Take the case of Charlotte Bronte. She of course swore like a navvy and used to sneak out of the vicarage to go bare-knuckle fighting in country fairs to earn a little extra pin money. Indeed, the original manuscript of Jane Eyre is so full of swearing that it had to be heavily censored by her sister Emily before it could be published—and the famous sentence at the end of the novel, “Reader, I married him”, was originally so shocking—the verb describing what Jane did to Mr Rochester (and his dog, Pilot), so explicit—that the manuscript remains under guard in a locked vault beneath the British Library to this day.
 The Girnel, Staxigoe
Well, I was reminded of this by a manuscript in the archives at Wick that we came across last week. It dates from 1753 and describes an encounter between a merchant called John Shand and the Excise. In short, Shand landed a cargo of French brandy and tobacco at Staxigoe harbour a couple of miles up the coast from here, and it was impounded. The Excise men hired boats to take the goods to Wick, and Shand, evidently a man of strong passions, at once hired a boat of his own to intercept them in the bay.
 Pigeons on the harbour wall
Shouting abuse he got on board one boat and attacked a member of the crew with a cudgel, then threatened to shoot him with a loaded pistol. Luckily no one was hurt (and Shand, with a persistence that’s really rather admirable, went on to break into the Tollbooth at midnight to rescue his cargo).

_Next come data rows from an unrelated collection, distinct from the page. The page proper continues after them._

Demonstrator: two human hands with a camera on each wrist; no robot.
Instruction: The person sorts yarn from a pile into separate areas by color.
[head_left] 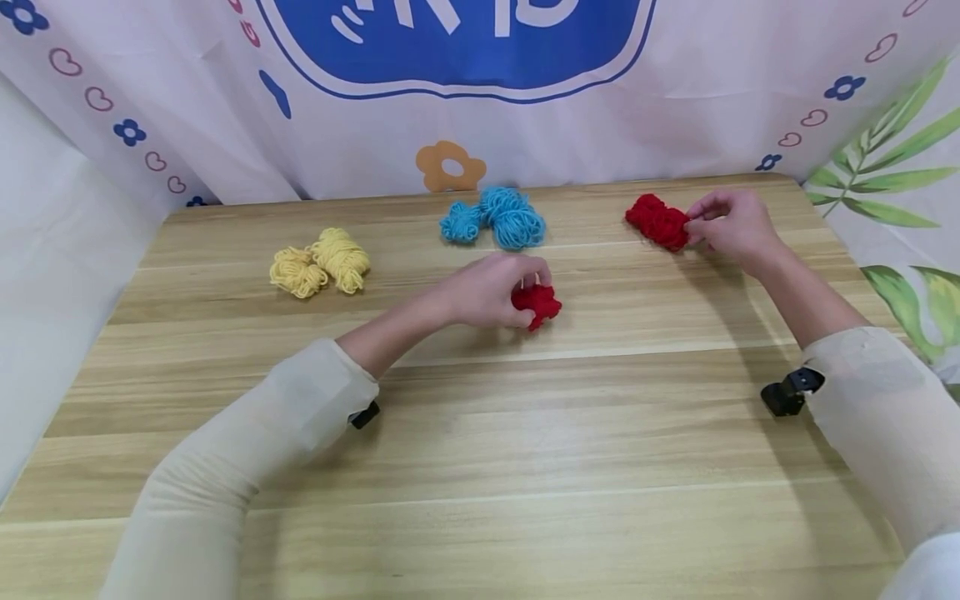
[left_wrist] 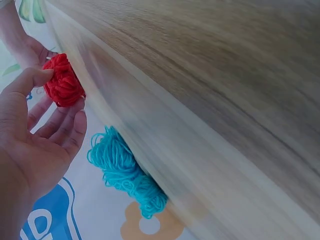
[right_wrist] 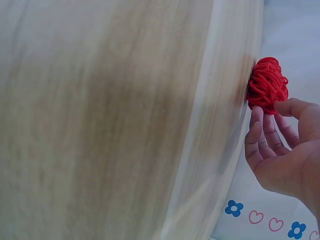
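Observation:
In the head view, my left hand (head_left: 487, 292) holds a small bundle of red yarn (head_left: 542, 307) near the middle of the table. The left wrist view shows thumb and fingers around this red bundle (left_wrist: 64, 82). Farther right, my right hand (head_left: 737, 225) pinches the near end of another red yarn bundle (head_left: 654, 220), which lies by the back edge. That bundle (right_wrist: 268, 84) sits at the fingertips in the right wrist view. Just behind my left hand lie two joined-looking clumps of light blue yarn (head_left: 513, 222).
Two clumps of yellow yarn (head_left: 341, 258) lie side by side at the back left of the wooden table (head_left: 525, 467). A white printed cloth (head_left: 360, 142) hangs right behind the table's back edge. Dark wrist cameras (head_left: 783, 398) protrude beneath the sleeves.

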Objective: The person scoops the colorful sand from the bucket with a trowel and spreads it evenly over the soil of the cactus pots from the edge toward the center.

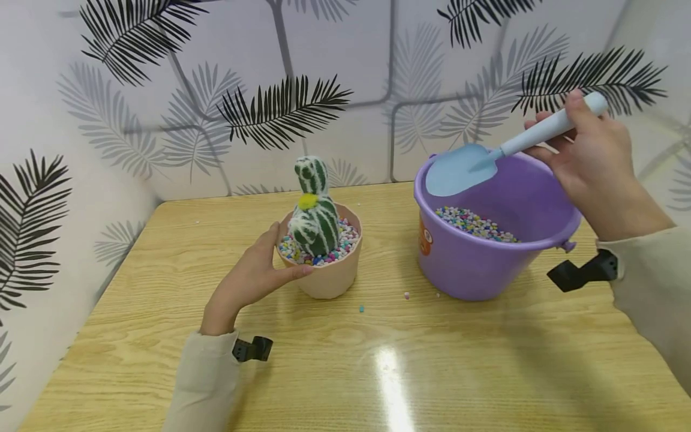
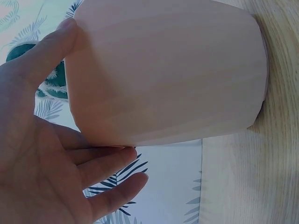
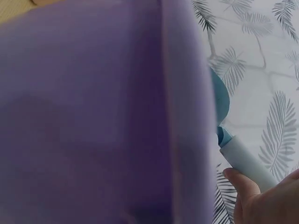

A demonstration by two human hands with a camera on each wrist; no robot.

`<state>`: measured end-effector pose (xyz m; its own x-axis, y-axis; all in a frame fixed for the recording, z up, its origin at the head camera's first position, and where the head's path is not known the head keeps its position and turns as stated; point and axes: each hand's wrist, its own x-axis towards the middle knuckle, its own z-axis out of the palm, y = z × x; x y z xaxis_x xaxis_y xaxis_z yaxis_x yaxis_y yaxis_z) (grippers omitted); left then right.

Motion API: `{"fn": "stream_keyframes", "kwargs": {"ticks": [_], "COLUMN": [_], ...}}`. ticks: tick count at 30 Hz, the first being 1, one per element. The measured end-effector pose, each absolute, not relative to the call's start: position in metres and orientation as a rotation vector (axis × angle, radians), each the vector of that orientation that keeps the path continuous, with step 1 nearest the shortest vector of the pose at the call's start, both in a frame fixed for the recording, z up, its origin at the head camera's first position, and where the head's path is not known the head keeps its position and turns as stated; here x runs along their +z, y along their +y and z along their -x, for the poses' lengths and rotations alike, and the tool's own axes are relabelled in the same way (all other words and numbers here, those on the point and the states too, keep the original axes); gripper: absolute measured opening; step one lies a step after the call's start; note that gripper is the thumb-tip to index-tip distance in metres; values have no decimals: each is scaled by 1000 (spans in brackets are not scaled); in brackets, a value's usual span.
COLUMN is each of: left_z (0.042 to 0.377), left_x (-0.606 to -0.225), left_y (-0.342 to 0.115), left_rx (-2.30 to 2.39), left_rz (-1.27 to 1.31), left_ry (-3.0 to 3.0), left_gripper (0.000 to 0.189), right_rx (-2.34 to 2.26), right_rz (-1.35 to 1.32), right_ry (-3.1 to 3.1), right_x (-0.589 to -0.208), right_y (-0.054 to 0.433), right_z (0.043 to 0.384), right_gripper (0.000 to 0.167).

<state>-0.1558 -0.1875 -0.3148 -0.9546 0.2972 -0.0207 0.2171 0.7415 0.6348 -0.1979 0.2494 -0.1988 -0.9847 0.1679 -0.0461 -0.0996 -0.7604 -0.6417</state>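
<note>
My left hand [image 1: 251, 273] grips the left side of a peach flower pot [image 1: 330, 281], thumb on the front near the rim and fingers round the far side. A green cactus [image 1: 324, 231] with white fuzz and a yellow flower stands in the pot, ringed by colourful pebbles [image 1: 348, 240]. My right hand [image 1: 596, 150] holds the pale handle of a light blue toy shovel [image 1: 459, 171] over a purple bucket [image 1: 475, 270]. The shovel's blade overlaps the bucket's left rim in the head view. More colourful pebbles [image 1: 475, 224] lie inside the bucket.
A few stray pebbles [image 1: 361, 309] lie on the wooden table [image 1: 324, 372] between pot and bucket. Behind the table rises a wall [image 1: 345, 54] with a leaf pattern. In the right wrist view the bucket [image 3: 84, 93] fills most of the picture.
</note>
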Motion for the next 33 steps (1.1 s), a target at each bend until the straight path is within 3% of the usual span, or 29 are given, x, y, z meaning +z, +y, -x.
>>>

But I was intrigued by a deposition by the crewman who’d been assaulted: he said Shand came on board calling him a “scoundrel son of a bitch”. (Isn’t that great? I plan to use it in my next appraisal.) I’ve never heard of anyone being called an SOB that early—it’s something I associate with Chicago gangsters or, at a pinch, my dentist under her breath whenever I break another tooth—but this dates from a generation before American Independence.
I suppose we shouldn’t be surprised. Sooner or later the unexpurgated Pride and Prejudice will be published (“Petticoats of Fury” by Jane Austen: Cage Fighter), with its famous opening line: “It is a truth universally acknowledged, that a single man in possession of a good fortune, must be in want of a wife who can suck the pips out of an orange without peeling it first.”
What’s that you say? Ganseys? Oh, yes. Well, as you will see, I am rapidly advancing down the second sleeve and expect to finish it sometime this week. Then it’s just a question of darning in the ends, blocking, and then I’ve got a few days pencilled in for panicking that it’s not going to fit…
Finally, thanks to everyone for your solicitude and suggestions regarding my various ailments. I now have no fewer than three referrals to Inverness Hospital—I had already been thinking of leaving my body to medical science; it’s just that I’d planned to do this after I was dead…
[P.S. You can read more about the adventures of potty-mouth John Shand on the Caithness Archives website.]
Apart from a whole bunch of memories, I brought back from the States last week a broken tooth, which just sheared away like a cliff face exposed to coastal erosion. (This happened in an excellent Mexican restaurant in upstate New York while we were eating tortilla chips; and few things can be more disconcerting than crunching your way through your own teeth under the mistaken assumption they go nicely with guacamole.) Well, the tooth is now sorted, thanks to some nifty reconstruction work by my dentist.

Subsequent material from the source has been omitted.